Archer is the only black U.S. pilot to earn an "ace" designation, for shooting down at least five enemy aircraft. Archer was acknowledged to have shot down four planes, and he and another pilot, Lt Hutchins both claimed victory for shooting down a fifth aircraft. An investigation by the Air Force years later, revealed Lt. Archer had inflicted the damage that destroyed the Bf-109, by destroying the Bf-109's left wing; causing it to spiral into the ground. This was also verified by Lt. Hutchins. (source needed)

The Air Force eventually confirmed him an ace pilot. Archer also destroyed six aircraft on the ground during a strafing mission in August 1944, as well as several locomotives, motor transports and barges.
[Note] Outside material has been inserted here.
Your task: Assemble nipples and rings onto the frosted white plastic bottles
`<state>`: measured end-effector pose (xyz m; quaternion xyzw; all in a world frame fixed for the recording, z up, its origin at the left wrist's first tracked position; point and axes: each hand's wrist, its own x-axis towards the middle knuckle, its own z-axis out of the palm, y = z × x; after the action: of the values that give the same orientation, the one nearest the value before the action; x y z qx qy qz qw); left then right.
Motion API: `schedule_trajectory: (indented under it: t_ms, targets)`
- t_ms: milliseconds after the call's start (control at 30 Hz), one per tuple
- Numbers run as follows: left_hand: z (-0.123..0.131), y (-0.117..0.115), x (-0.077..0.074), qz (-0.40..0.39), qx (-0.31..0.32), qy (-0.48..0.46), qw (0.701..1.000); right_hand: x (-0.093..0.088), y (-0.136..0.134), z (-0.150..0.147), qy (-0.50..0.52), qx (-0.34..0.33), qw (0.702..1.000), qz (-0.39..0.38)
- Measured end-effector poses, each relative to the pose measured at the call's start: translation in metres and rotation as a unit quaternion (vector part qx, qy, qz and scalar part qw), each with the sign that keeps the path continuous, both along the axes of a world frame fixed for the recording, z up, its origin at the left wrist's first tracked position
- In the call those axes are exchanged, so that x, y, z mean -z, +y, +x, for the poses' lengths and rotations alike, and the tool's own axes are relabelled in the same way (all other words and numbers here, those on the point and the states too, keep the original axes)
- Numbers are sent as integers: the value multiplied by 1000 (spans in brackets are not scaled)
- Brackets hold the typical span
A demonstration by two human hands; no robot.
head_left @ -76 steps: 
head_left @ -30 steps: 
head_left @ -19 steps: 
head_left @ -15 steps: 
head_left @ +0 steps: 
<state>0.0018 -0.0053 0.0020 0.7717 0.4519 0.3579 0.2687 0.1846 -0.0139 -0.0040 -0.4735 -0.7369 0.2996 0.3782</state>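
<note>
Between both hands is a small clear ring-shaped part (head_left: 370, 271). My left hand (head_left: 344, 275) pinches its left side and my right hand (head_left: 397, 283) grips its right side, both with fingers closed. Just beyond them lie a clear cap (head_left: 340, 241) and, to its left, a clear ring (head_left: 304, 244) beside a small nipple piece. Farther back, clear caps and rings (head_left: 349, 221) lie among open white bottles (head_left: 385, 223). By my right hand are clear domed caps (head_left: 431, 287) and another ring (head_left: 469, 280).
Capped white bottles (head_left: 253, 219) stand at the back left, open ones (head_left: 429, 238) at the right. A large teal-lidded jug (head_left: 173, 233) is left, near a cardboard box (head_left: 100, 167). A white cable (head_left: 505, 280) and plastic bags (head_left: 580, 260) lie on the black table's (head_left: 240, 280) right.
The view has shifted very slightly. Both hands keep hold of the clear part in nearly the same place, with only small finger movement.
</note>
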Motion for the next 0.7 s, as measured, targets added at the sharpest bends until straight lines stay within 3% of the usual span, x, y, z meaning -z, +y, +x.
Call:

While flying with the 302nd Fighter Squadron, as a combat pilot, nicknamed "Buddy", Archer flew 169 combat missions in the European Theatre of World War II, flying the Bell P-39 Airacobra, Republic P-47 Thunderbolt and North American P-51 Mustang fighter aircraft. Flying a P-51C fighter with the distinctive red tail of the 332nd Fighter Group, known collectively as the "Tuskegee Airmen", he scored his first victory, a Messerschmitt Bf 109 on July 18, 1944, over Memmingen, Germany.

Archer is best remembered for his exploits of October 12, 1944. In the midst of a furious series of dogfights over German-occupied Hungary, he shot down three Hungarian Bf 109s over Lake Balaton, Hungary, in engagements that spanned only 10 minutes.

Archer was one of only four Tuskegee Airmen to have earned three aerial victories in a single day of combat: Joseph Elsberry, Clarence Lester, and Harry Stewart, Jr. Moreover, Archer was one of only nine 332nd Fighter Group pilots with at least three confirmed kills during World War II:

- Joseph Elsberry – 332nd Fighter Group's 301st Fighter Squadron – 4 Confirmed Kills, 1 Possible
- Edward L. Toppins – 332nd Fighter Group's 99th Fighter Squadron – 4 Confirmed Kills, 1 Possible
- Lee Archer – 332nd Fighter Group's 302nd Fighter Squadron – 5 Confirmed Kills
- Charles B. Hall – 332nd Fighter Group's 99th Fighter Squadron 3 confirmed kills
- Leonard M. Jackson	– 332nd Fighter Group's 99th Fighter Squadron – 3 Confirmed Kills
- Clarence D. Lester – 332nd Fighter Group's 100th Fighter Squadron – 3 Confirmed Kills
- Wendell O. Pruitt – 332nd Fighter Group's 302nd Fighter Squadron – 3 Confirmed Kills
- Roger Romine – 332nd Fighter Group's 302nd Fighter Squadron – 3 Confirmed Kill, 1 Unconfirmed
- Harry Stewart, Jr. – 332nd Fighter Group's 301st Fighter Squadron – 3 Confirmed Kills

When Archer returned home in 1945 as a recipient of the Distinguished Flying Cross, he found that nothing seemed to have changed in American society. "I flew 169 combat missions when most pilots were flying 50," Archer told the Chicago Tribune in 2004. "When I came back to the U.S. and down that gangplank, there was a sign at the bottom: ′Colored Troops to the Right, White Troops to the Left′."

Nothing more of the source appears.